Die Heizkostenberechnung durch den Beklagten erweist sich im vorliegenden Fall als rechtsfehlerhaft, und zwar im Wesentlichen aufgrund der Tatsache, dass individuelle Aspekte und Besonderheiten in keiner Weise berücksichtigt worden sind. Die Kammer hält es für unverzichtbar bei Festlegung von Kriterien, die den Heizbedarf einer Immobilie beeinflussen, vor Ort Erhebungen vorzunehmen.
So hat der Beklagte nicht berücksichtigt, dass es sich nicht um ein komplettes Massivhaus handelt, sondern der Giebel eine Holzfachwerkwand aufweist, welche einen anderen Heizwärmebedarf auslöst. Dies hätte auf einfachste Weise durch einen Ortstermin vermieden werden können.
Gleiches gilt für die Holzbauweise des Obergeschosses.
Unzureichend erscheint auch die Differenzierung bei den Heizanlagen, deren Jahresnutzungsgrade der Beklagte errechnet. Es erscheint als ausgeschlossen, dass mit 6 verschiedenen Alternativen für alle Heizanlagen die individuelle Heizung abgebildet werden kann. So wird nur differenziert zwischen Altanlagen vor 1978 mit Öl oder Gas oder festen Brennstoffen, Anlagen ab 1978 mit Öl oder Gas, modernen Anlagen mit Niedertemperaturkessen mit Öl oder Gas, modernen Anlagen mit Brennwertkessel Gas und Elektrospeicherheizgeräten. Die Kläger verfügen über eine Vaillant Therme mit untergebautem Wasserspeicher, wobei eine Zuordnung zu den 6 möglichen Anlagen nicht auf der Hand liegt. Die Anlage wurde nach 1978 erbaut, jedoch der Jahresnutzungsgrad nicht ausschließlich anhand solcher Anlagen gemessen, wie sie die Kläger nutzen. Aufgrund dessen erscheint dieser Teil der Berechung als zu ungenau und daher unbrauchbar.
Die Kammer weist ferner darauf hin, dass der Beklagte die Geschosshöhe als Faktor überhaupt nicht berücksichtigt hat, obgleich das Landessozialgericht Niedersachsen - Bremen dies als Kriterium benannt hat, welches auch offensichtlich Einfluss auf den Heizbedarf hat. Denn beheizt werden die Kubikmeter an Raumluft und nicht die zugrunde liegenden Quadratmeter.
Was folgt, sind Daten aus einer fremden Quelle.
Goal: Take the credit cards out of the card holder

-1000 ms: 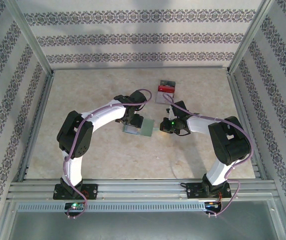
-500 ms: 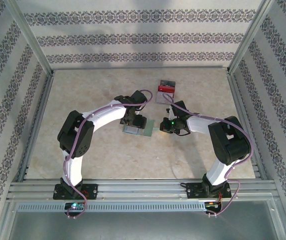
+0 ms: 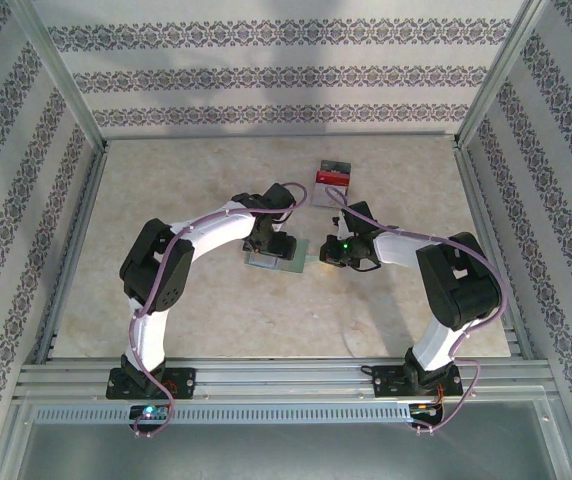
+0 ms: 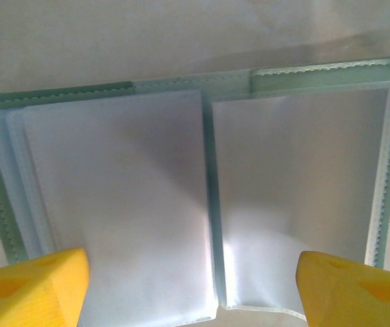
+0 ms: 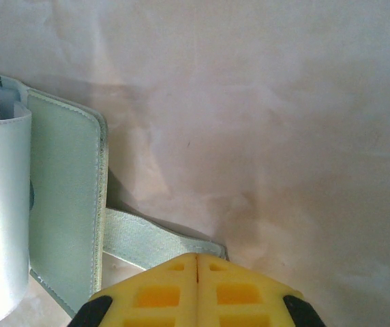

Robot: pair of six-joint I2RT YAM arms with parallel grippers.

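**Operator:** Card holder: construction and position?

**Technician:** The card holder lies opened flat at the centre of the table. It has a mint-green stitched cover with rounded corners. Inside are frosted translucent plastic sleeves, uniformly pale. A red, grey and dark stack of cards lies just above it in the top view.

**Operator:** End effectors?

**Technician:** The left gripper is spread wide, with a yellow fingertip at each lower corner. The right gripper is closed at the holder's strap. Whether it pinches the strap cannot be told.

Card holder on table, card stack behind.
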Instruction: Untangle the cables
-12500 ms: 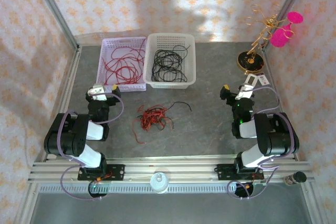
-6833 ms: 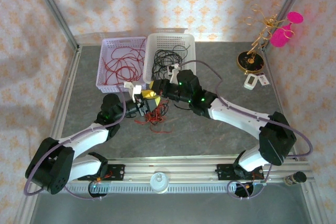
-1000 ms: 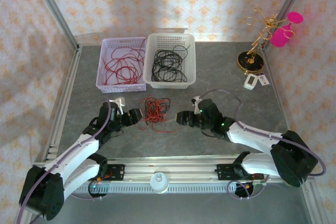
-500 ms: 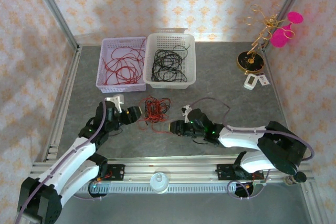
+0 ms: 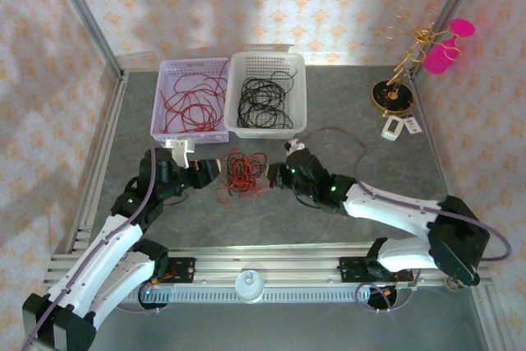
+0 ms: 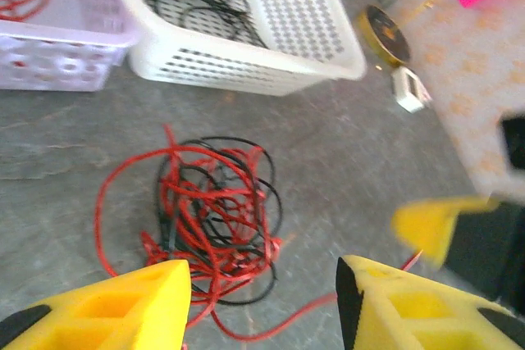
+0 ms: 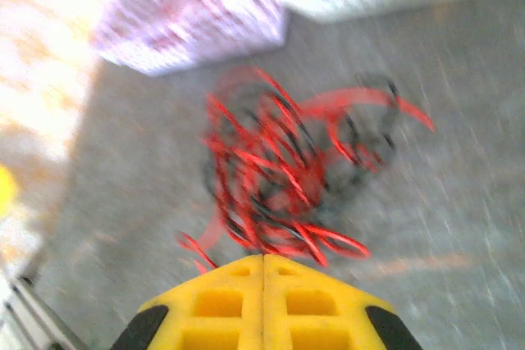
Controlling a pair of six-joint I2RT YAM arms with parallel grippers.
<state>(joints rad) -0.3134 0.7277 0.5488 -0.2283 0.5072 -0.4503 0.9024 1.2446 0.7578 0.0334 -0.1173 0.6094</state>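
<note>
Top view: cables (image 5: pixel 241 172), a red and black clump, sit on the desk (image 5: pixel 353 133) in front of the lavender basket (image 5: pixel 191 133) and white basket (image 5: pixel 267 129). Left gripper (image 5: pixel 211 173) is just beside the clump's left edge and right gripper (image 5: pixel 274 176) just beside its right edge; can't tell jaw state from up here. Left wrist view: left gripper (image 6: pixel 261 283) has its yellow fingers (image 6: pixel 123 309) spread wide with nothing between them. The cables (image 6: pixel 215 217) are on the desk just ahead, and both baskets sit beyond them. A blurred yellow fingertip (image 6: pixel 433 223) of the other arm is at the right. Right wrist view, motion-blurred: right gripper (image 7: pixel 262 265) has its fingers pressed flat together, no wire visibly pinched. The cables (image 7: pixel 279 174) lie right in front of the tip.
</note>
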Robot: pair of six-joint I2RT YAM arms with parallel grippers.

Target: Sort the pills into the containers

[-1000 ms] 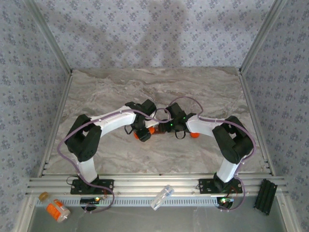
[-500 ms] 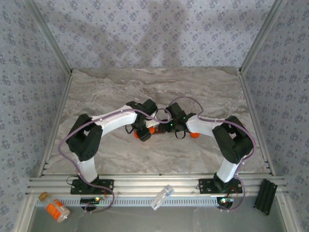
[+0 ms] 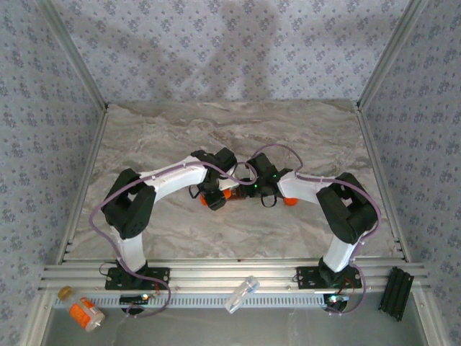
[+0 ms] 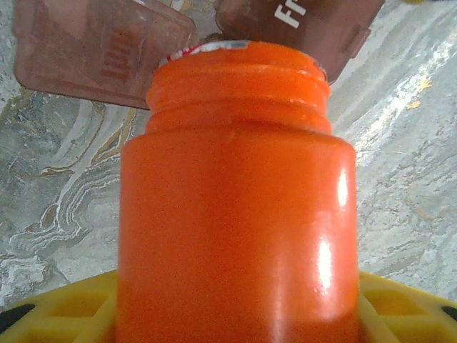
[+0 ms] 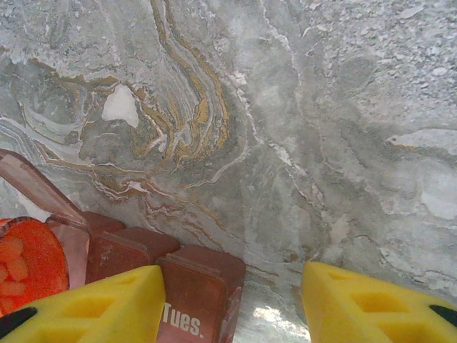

Der Heizbedarf einer Wohnung mit Hochdecke oder Galerie ist signifikant und ganz offensichtlich höher als derjenige einer Wohnung gleicher Bauart mit Normaldecke.
Die Kammer geht im vorliegenden Fall davon aus, dass nach Abzug des Warmwasseranteiles die angefallenen Heizkosten von 86,10 Euro pro Monat für 125 qm Wohnfläche im streitgegenständlichen Zeitraum vom 01. März bis 31. Mai 2007 angemessen war. Dies entspricht Heizkosten von 0,91 Euro pro qm bezogen auf eine für 5 Personen angemessene Wohnfläche von 95 qm. Der Kammer weist darauf hin, dass andere Grundleistungsträger im Sozialgerichtsbezirk bis zu 1,10 Euro pro qm angemessener Wohnfläche an Heizkosten gewähren, wobei dies beispielsweise durch eine Erhebung der Lüneburger Wohnbaugenossenschaft gestützt wird.
Die Kostenentscheidung folgt aus § 193 Absatz 1 SGG. Der Beklagte hat auch die außergerichtlichen Kosten bezüglich des anerkannten Teiles des Rechtsstreites zu tragen. Denn insoweit hat sich der Beklagte in die Rolle des Unterlegenen begeben und der Wert der rechten Spalte der Wohngeldtabelle anerkannt.
Gemäß § 144 Abs. 1 Satz 1 Nr. 1, Abs. 2 SGG bedarf die Berufung der Zulassung, weil hier die Beschwer des Beklagten unter 500,- Euro liegt. Die Berufung wird zugelassen, weil die Rechtssache grundsätzliche Bedeutung hat. Denn der Beklagte hat ein Heizkostenberechnungsmodell entwickelt, welches er in sämtlichen Fällen der Grundsicherung für Arbeitssuchende nach dem SGB II anwendet. Die Frage der Rechtmäßigkeit der Berechnungsmethode hat Einfluss auf praktisch jeden Empfänger von Grundsicherungsleistungen, welcher im Landkreis Celle lebt. Streitgegenständlich ist ferner, ob Heizkosten überhaupt anhand technischer Daten ohne Einzelfallprüfung vor Ort oder heiztechnisches Gutachten ermittelt werden können.